PROBLEM TO SOLVE >>
Which lines in the data below contain the word "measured"? Return each of them.

INFORMATION SUPPLIED >>
= = = = = = =

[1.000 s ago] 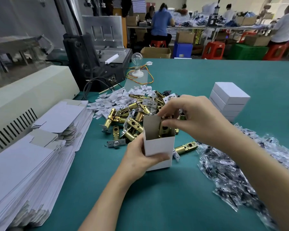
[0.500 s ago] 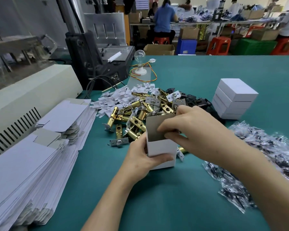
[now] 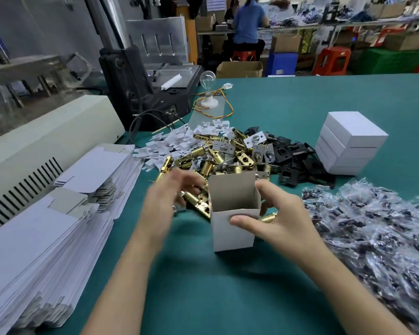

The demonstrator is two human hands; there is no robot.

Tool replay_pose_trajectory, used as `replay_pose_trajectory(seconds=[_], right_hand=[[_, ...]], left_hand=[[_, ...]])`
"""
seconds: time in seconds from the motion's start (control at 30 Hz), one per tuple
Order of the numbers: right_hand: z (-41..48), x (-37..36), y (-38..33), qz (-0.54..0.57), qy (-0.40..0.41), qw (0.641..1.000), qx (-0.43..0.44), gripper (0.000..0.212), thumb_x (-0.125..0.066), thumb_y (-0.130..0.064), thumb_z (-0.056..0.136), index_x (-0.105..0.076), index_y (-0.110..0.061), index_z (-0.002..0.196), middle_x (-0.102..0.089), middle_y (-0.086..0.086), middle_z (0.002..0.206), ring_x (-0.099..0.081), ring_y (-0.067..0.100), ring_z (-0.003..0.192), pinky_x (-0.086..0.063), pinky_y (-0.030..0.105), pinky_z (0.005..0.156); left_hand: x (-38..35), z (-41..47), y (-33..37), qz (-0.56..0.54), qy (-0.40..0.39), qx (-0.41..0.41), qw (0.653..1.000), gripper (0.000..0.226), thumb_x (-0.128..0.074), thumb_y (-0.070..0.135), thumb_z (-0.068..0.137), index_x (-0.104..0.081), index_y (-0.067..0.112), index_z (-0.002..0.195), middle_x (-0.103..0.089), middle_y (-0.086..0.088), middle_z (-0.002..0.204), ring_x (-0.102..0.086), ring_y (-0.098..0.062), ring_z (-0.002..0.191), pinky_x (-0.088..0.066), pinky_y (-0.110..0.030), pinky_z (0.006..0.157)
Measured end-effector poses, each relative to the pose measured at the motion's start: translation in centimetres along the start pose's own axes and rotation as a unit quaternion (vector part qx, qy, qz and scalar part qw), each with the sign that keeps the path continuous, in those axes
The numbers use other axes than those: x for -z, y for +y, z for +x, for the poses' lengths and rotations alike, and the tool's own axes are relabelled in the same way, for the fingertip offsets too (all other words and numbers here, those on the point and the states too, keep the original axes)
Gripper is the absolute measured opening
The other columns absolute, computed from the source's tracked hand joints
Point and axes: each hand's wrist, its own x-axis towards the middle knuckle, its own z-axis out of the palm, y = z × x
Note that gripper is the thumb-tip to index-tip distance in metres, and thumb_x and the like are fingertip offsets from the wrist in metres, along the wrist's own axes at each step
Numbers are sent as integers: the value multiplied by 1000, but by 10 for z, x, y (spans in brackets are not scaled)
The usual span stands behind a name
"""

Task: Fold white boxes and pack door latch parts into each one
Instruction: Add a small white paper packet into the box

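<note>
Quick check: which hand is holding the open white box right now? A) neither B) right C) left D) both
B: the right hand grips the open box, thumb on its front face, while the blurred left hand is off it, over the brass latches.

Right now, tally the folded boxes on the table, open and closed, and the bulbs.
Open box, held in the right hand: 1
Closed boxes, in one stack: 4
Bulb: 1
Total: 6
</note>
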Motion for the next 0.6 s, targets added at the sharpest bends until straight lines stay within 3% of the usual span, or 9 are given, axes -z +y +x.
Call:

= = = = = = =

ANSWER BELOW >>
Measured end-effector poses, each relative to the pose measured at the motion's start: translation in centimetres along the start pose's own axes and rotation as a unit quaternion (vector part qx, qy, qz and scalar part qw), each with the sign that keeps the path continuous, in those axes
Gripper is the absolute measured opening

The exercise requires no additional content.